§ **BRIEF**:
Each line below should be reproduced without any alteration.

§ **DATA SHOWN**:
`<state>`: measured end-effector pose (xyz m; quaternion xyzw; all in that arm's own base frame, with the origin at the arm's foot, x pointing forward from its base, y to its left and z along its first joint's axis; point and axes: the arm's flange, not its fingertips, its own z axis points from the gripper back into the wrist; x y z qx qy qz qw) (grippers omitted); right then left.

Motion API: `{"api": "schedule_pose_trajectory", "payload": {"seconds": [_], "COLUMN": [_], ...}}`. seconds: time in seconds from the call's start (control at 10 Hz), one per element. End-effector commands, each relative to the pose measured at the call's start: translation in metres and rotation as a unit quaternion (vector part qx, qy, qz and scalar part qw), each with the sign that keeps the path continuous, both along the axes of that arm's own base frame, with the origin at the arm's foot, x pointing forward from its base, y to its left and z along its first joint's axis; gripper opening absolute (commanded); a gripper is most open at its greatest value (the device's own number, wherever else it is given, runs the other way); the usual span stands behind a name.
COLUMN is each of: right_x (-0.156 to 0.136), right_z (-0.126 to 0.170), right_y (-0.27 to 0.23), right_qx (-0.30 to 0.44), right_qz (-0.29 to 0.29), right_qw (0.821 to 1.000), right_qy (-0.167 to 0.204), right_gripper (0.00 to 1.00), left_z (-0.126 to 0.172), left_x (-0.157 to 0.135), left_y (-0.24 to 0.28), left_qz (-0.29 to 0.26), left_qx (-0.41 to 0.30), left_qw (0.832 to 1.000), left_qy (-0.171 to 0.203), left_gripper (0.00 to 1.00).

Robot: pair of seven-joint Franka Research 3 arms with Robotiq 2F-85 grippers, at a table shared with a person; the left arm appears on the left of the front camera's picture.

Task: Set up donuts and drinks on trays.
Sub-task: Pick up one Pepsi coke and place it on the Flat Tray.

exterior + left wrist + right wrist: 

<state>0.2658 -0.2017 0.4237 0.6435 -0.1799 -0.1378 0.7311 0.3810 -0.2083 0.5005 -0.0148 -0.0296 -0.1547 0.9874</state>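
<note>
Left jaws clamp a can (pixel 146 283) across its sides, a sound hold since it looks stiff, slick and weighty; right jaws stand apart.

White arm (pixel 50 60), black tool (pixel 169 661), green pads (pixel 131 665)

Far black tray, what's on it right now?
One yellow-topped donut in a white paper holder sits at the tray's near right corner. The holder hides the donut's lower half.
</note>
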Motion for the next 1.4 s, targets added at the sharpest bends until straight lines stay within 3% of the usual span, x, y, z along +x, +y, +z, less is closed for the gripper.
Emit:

§ **RESPONSE BELOW**:
`<state>`: measured end-effector pose (xyz m; quaternion xyzw; all in that arm's own base frame, with the origin at the arm's foot, x pointing forward from its base, y to its left and z along its first joint's axis; point and axes: the arm's flange, not its fingertips, its own z axis points from the gripper back into the wrist; x y z qx qy qz qw) (grippers omitted); right then left.

Motion API: `{"api": "schedule_pose_trajectory", "payload": {"seconds": [_], "COLUMN": [_], ...}}`. seconds: time in seconds from the call's start (control at 10 Hz), one per element. End-effector commands, each relative to the pose measured at the call's start: translation in metres and rotation as a unit quaternion (vector part qx, qy, qz and scalar part qw), each with the sign that keeps the path continuous, both along the axes of that arm's own base frame, with the origin at the arm's foot, x pointing forward from its base, y to its left and z along its first joint's axis; gripper opening absolute (commanded); a gripper is most open at its greatest value (the device's own number, wherever else it is given, runs the other way); the usual span stands behind a name.
COLUMN is each of: right_x (-0.156 to 0.136), right_z (-0.126 to 0.170), right_y (-0.27 to 0.23), right_qx (-0.30 to 0.44), right_qz (-0.29 to 0.29), right_qw (0.821 to 1.000), right_qy (-0.167 to 0.204), right_gripper (0.00 to 1.00), left_z (-0.126 to 0.172), left_x (-0.157 to 0.135), left_y (-0.24 to 0.28), left_qz (-0.29 to 0.26), left_qx (-0.41 to 0.30), left_qw (0.832 to 1.000), left_qy (-0.171 to 0.203), left_gripper (0.00 to 1.00).

Robot: pair of seven-joint Franka Research 3 arms with Robotiq 2F-85 grippers, at a table shared with a person; the left arm appears on the left of the front camera's picture.

Task: Set up donuts and drinks on trays.
Sub-task: Pick up one Pepsi coke and place it on the Flat Tray.

exterior + left wrist + right wrist: 

<state>0.2658 -0.2017 0.4237 0.6435 -0.1799 -0.1378 0.7311 0.3810 -0.2083 0.5005 -0.0148 -0.0296 -0.1547 0.9874</state>
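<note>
Left jaws clamp a can (pixel 146 283) across its sides, a sound hold since it looks stiff, slick and weighty; right jaws stand apart.

White arm (pixel 50 60), black tool (pixel 169 661), green pads (pixel 131 665)

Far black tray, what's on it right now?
One yellow-topped donut in a white paper holder sits at the tray's near right corner. The holder hides the donut's lower half.
</note>
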Motion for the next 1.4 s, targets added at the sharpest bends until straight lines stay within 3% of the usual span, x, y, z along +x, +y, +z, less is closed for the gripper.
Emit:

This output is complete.